# What is needed:
Repeat the listing below exactly.

# Data provided:
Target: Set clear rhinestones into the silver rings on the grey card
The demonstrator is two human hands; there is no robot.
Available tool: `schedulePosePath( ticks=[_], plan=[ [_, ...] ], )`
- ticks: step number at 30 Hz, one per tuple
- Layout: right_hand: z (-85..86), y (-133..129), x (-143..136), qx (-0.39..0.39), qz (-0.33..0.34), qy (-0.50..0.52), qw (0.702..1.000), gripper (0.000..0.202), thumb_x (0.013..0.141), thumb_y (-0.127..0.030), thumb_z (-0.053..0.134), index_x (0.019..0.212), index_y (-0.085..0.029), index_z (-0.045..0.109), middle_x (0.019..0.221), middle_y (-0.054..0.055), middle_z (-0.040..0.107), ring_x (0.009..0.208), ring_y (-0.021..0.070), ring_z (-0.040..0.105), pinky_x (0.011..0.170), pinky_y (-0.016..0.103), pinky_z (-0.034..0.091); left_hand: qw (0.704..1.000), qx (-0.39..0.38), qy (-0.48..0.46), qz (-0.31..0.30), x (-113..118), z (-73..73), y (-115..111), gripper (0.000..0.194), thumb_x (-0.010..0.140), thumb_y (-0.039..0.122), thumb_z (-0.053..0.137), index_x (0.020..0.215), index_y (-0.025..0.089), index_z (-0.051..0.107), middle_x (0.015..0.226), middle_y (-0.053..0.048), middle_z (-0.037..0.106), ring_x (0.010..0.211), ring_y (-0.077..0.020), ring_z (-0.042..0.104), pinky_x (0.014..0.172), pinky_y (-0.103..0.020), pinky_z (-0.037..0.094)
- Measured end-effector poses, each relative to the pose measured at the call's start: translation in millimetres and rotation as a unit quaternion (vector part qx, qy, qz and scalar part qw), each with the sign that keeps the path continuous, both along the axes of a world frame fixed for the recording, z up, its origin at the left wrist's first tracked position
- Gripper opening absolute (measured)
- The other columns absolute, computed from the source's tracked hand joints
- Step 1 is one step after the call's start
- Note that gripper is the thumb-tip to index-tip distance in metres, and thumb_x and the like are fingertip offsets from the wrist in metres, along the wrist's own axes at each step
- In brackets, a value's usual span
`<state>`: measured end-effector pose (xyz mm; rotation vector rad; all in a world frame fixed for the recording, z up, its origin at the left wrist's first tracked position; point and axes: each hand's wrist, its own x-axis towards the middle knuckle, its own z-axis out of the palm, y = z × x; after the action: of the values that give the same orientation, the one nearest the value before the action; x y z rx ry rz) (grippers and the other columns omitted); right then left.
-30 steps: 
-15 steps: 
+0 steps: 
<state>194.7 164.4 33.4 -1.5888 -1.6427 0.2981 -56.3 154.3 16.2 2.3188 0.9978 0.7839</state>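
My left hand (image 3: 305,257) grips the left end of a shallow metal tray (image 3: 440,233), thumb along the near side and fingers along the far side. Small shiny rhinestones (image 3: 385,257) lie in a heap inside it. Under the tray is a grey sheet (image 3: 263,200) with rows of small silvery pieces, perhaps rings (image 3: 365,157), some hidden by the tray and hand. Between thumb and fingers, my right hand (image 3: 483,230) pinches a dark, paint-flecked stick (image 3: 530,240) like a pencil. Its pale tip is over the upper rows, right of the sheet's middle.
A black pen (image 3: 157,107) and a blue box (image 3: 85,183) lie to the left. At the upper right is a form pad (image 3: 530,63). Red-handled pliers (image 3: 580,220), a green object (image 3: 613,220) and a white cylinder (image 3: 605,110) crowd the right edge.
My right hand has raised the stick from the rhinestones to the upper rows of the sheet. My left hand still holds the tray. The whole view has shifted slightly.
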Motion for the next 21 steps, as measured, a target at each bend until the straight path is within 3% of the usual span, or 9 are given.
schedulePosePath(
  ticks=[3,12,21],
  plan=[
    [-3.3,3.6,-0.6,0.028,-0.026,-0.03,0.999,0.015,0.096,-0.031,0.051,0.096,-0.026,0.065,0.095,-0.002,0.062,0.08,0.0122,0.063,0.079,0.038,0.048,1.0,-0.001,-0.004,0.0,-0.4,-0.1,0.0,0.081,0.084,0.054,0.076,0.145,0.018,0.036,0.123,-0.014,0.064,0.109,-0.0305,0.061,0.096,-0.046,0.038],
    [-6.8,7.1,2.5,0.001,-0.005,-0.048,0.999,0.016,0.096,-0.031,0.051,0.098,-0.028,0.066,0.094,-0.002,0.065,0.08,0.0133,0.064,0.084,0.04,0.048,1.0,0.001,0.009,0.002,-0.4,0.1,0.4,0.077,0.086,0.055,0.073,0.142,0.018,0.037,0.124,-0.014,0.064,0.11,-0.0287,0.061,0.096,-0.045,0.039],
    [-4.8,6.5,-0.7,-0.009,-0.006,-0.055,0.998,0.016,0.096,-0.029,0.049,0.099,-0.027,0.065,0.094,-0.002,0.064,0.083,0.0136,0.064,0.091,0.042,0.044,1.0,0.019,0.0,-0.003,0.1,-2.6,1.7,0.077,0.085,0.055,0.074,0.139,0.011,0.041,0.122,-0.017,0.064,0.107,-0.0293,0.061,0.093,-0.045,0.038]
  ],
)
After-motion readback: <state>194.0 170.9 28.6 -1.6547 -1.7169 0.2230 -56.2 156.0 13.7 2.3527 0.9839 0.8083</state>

# Your solution:
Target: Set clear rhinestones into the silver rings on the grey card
The demonstrator is two human hands; there is no robot.
Available tool: `schedulePosePath( ticks=[_], plan=[ [_, ...] ], )`
- ticks: step number at 30 Hz, one per tuple
- Layout: right_hand: z (-85..86), y (-133..129), x (-143..136), qx (-0.39..0.39), qz (-0.33..0.34), qy (-0.50..0.52), qw (0.702..1.000), gripper (0.000..0.202), thumb_x (0.013..0.141), thumb_y (-0.127..0.030), thumb_z (-0.053..0.134), index_x (0.019..0.212), index_y (-0.085..0.029), index_z (-0.045..0.109), middle_x (0.019..0.221), middle_y (-0.054..0.055), middle_z (-0.040..0.107), ring_x (0.009..0.208), ring_y (-0.021..0.070), ring_z (-0.040..0.105), pinky_x (0.011..0.170), pinky_y (-0.016..0.103), pinky_z (-0.034..0.091); left_hand: qw (0.704..1.000), qx (-0.39..0.38), qy (-0.48..0.46), qz (-0.31..0.30), x (-113..118), z (-73..73), y (-115..111), gripper (0.000..0.194), thumb_x (-0.010..0.140), thumb_y (-0.039..0.122), thumb_z (-0.053..0.137), index_x (0.020..0.215), index_y (-0.025..0.089), index_z (-0.051..0.107), middle_x (0.015..0.226), middle_y (-0.053..0.048), middle_z (-0.037..0.106), ring_x (0.010..0.211), ring_y (-0.077..0.020), ring_z (-0.042..0.104), pinky_x (0.014..0.172), pinky_y (-0.103..0.020), pinky_z (-0.037..0.094)
- Measured end-effector poses, each relative to the pose measured at the call's start: translation in millimetres and rotation as a unit quaternion (vector part qx, qy, qz and scalar part qw), each with the sign that keeps the path continuous, both along the axes of a world frame fixed for the recording, z up, its origin at the left wrist's first tracked position
- Gripper opening absolute (measured)
- The other columns absolute, computed from the source's tracked hand joints
- Step 1 is one step after the call's start
- Note that gripper is the thumb-tip to index-tip distance in metres, and thumb_x and the like are fingertip offsets from the wrist in metres, along the wrist's own axes at each step
- In brackets, a value's usual span
`<state>`: measured end-effector pose (xyz mm; rotation vector rad; all in a world frame fixed for the recording, z up, its origin at the left wrist's first tracked position; point and axes: each hand's wrist, its own x-axis towards the middle knuckle, its own z-axis out of the palm, y = z × x; after the action: of the values that give the same orientation, the one nearest the value before the action; x y z rx ry rz) (grippers and the other columns omitted); right then left.
-30 steps: 
-15 steps: 
+0 steps: 
<state>194.7 164.4 33.4 -1.5888 -1.6427 0.2981 -56.3 154.3 16.2 2.3188 0.9978 0.7839</state>
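My left hand (image 3: 305,257) grips the left end of a shallow metal tray (image 3: 440,233), thumb along the near side and fingers along the far side. Small shiny rhinestones (image 3: 385,257) lie in a heap inside it. Under the tray is a grey sheet (image 3: 263,200) with rows of small silvery pieces, perhaps rings (image 3: 365,157), some hidden by the tray and hand. Between thumb and fingers, my right hand (image 3: 483,230) pinches a dark, paint-flecked stick (image 3: 530,240) like a pencil. Its pale tip is over the upper rows, right of the sheet's middle.
A black pen (image 3: 157,107) and a blue box (image 3: 85,183) lie to the left. At the upper right is a form pad (image 3: 530,63). Red-handled pliers (image 3: 580,220), a green object (image 3: 613,220) and a white cylinder (image 3: 605,110) crowd the right edge.
My right hand has raised the stick from the rhinestones to the upper rows of the sheet. My left hand still holds the tray. The whole view has shifted slightly.
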Motion for the next 21 steps, as measured, a target at each bend until the straight path is within 3% of the usual span, or 9 are given.
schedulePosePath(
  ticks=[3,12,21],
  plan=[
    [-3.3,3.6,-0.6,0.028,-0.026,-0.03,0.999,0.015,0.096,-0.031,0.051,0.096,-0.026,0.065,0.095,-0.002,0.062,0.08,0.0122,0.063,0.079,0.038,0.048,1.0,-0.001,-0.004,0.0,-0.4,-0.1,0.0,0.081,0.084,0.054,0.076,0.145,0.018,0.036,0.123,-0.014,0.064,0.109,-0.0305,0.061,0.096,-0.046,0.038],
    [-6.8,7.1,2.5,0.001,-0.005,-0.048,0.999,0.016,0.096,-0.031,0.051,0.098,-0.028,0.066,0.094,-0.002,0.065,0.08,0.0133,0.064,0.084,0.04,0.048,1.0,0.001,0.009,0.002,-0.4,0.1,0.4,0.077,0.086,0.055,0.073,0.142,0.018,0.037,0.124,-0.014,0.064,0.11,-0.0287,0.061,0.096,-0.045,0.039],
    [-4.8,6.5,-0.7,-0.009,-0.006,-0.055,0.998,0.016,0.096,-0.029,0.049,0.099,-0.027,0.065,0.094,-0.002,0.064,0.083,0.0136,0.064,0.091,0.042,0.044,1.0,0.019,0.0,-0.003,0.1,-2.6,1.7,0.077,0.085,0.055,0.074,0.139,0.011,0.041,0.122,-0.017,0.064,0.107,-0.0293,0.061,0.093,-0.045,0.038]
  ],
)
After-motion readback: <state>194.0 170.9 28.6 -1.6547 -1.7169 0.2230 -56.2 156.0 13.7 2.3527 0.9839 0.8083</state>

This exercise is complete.